Visualize personal Gmail inbox traffic over time example
This is a demonstration of working with time series in Python, in which I visualize anonymous
Gmail account traffic since signing up in 2004. It excludes work and school email traffic,
as I have/had dedicated separate email accounts for each. It also excludes the Hangouts/chats
that Google includes in your mbox archive.
In [1]:
import mailbox, pandas as pd, numpy as np
import matplotlib.pyplot as plt, matplotlib.font_manager as fm
from dateutil.parser import parse as parse_datetime
%matplotlib inline
In [2]:
# define the fonts to use for plots
family = 'Myriad Pro'
title_font = fm.FontProperties(family=family, style='normal', size=20, weight='normal', stretch='normal')
label_font = fm.FontProperties(family=family, style='normal', size=16, weight='normal', stretch='normal')
ticks_font = fm.FontProperties(family=family, style='normal', size=12, weight='normal', stretch='normal')
Load the Gmail archive and parse dates/times from messages
In [3]:
# load the mbox file
path = 'gmail.mbox'
mbox = mailbox.mbox(path)
print('There are {:,} messages in the archive.'.format(len(mbox)))
The Gmail mbox file includes emails and hangouts chats among its "messages". Hangouts messages don't have date/time, so we'll only parse dates and times from the actual emails, and just ignore the hangouts chats. Also, some chats do have a date. To filter them out, verify that if the message has a label that the label does not include "Chat".
In [4]:
# get a list of the dates/times of all the messages in the mbox
all_dates = []
all_times = []
for message in mbox:
try:
# it's an email and not a chat if there's no label, or if there's a label but it's not 'chat'
if not 'X-Gmail-Labels' in message or ('X-Gmail-Labels' in message and not 'Chat' in message['X-Gmail-Labels']):
date, time = str(parse_datetime(message['Date'])).split(' ')
all_dates.append(date)
all_times.append(time)
except (AttributeError, ValueError):
# hangouts messages have no Date key, so handle exception by skipping them
pass
print('There are {:,} messages with dates.'.format(len(all_dates)))

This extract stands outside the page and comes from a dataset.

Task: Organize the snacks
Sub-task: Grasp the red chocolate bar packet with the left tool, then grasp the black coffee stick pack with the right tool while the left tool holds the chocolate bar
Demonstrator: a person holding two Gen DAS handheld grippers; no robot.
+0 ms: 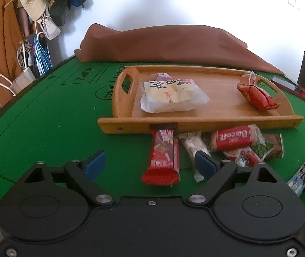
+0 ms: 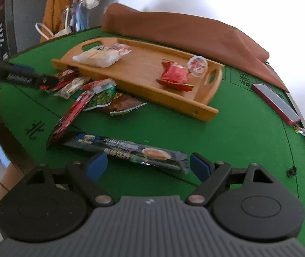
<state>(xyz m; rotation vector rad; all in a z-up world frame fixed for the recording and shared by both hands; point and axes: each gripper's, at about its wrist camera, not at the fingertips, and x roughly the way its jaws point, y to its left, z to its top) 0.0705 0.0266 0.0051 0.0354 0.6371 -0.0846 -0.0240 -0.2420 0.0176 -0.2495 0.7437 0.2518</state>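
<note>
The wooden tray (image 1: 195, 124) already holds three snacks, while the rest are piled on the green table (image 1: 56, 115) just before its front wall, within reach. The left gripper (image 1: 150, 162) is spread wide around the red bar (image 1: 163, 160) and the right gripper (image 2: 148, 165) around the dark long packet (image 2: 126, 150); nothing is clamped yet.

Across the bottom of the left wrist view, the left gripper (image 1: 150, 165) is seen as a matte black housing with two round discs, silver pivot pins, small screws along its lower edge and two blue pads (image 1: 95, 163) on black linkage arms. In the right wrist view, the right gripper (image 2: 148, 167) is shown with a ribbed grey centre plate between speckled black discs, silver pivots and blue fingertips (image 2: 199, 167). At far left, the other gripper's black finger is marked with white lettering, too blurred to be read.
</note>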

Plot the Gmail traffic by date
In [5]:
# get the count per date
date_counts = pd.Series(all_dates).value_counts().sort_index()
print('There are {:,} dates with messages.'.format(len(date_counts)))
date_counts.head()
Out[5]:
In [6]:
# not every date necessarily has a message, so fill in missing dates in the range with zeros
date_range = pd.date_range(start=min(all_dates), end=max(all_dates), freq='D')
index = date_range.map(lambda x: str(x.date()))
date_counts = date_counts.reindex(index, fill_value=0)
print('There are {:,} dates total in the range, with or without messages.'.format(len(date_counts)))
date_counts.head()
Out[6]:
In [7]:
# create a series of labels for the plot: each new year's day
xlabels = pd.Series([label if '01-01' in label else None for label in date_counts.index])
xlabels = xlabels[pd.notnull(xlabels)]
xlabels.head()
Out[7]:
In [8]:
# plot the counts per day
fig = plt.figure(figsize=[15, 5])
ax = date_counts.plot(kind='line', linewidth=0.5, alpha=0.5, color='m')
ax.grid(True)
ax.set_xticks(xlabels.index)
ax.set_xticklabels(xlabels, rotation=35, rotation_mode='anchor', ha='right', fontproperties=ticks_font)
ax.set_ylabel('Number of emails', fontproperties=label_font)
ax.set_title('Gmail traffic per day', fontproperties=title_font)
fig.tight_layout()
fig.savefig('images/gmail-traffic-day.png', dpi=96)
plt.show()
Plot the traffic month by month
In [9]:
# get the count per month
all_months = [x[:-3] for x in all_dates]
month_counts = pd.Series(all_months).value_counts().sort_index()
In [10]:
# not every month necessarily has a message, so fill in missing months in the range with zeros
date_range = pd.date_range(start=min(all_dates), end=max(all_dates), freq='D')
months_range = date_range.map(lambda x: str(x.date())[:-3])
index = np.unique(months_range)
month_counts = month_counts.reindex(index, fill_value=0)
In [11]:
# create a series of labels for the plot: each january
xlabels = pd.Series([label if '-01' in label else None for label in month_counts.index])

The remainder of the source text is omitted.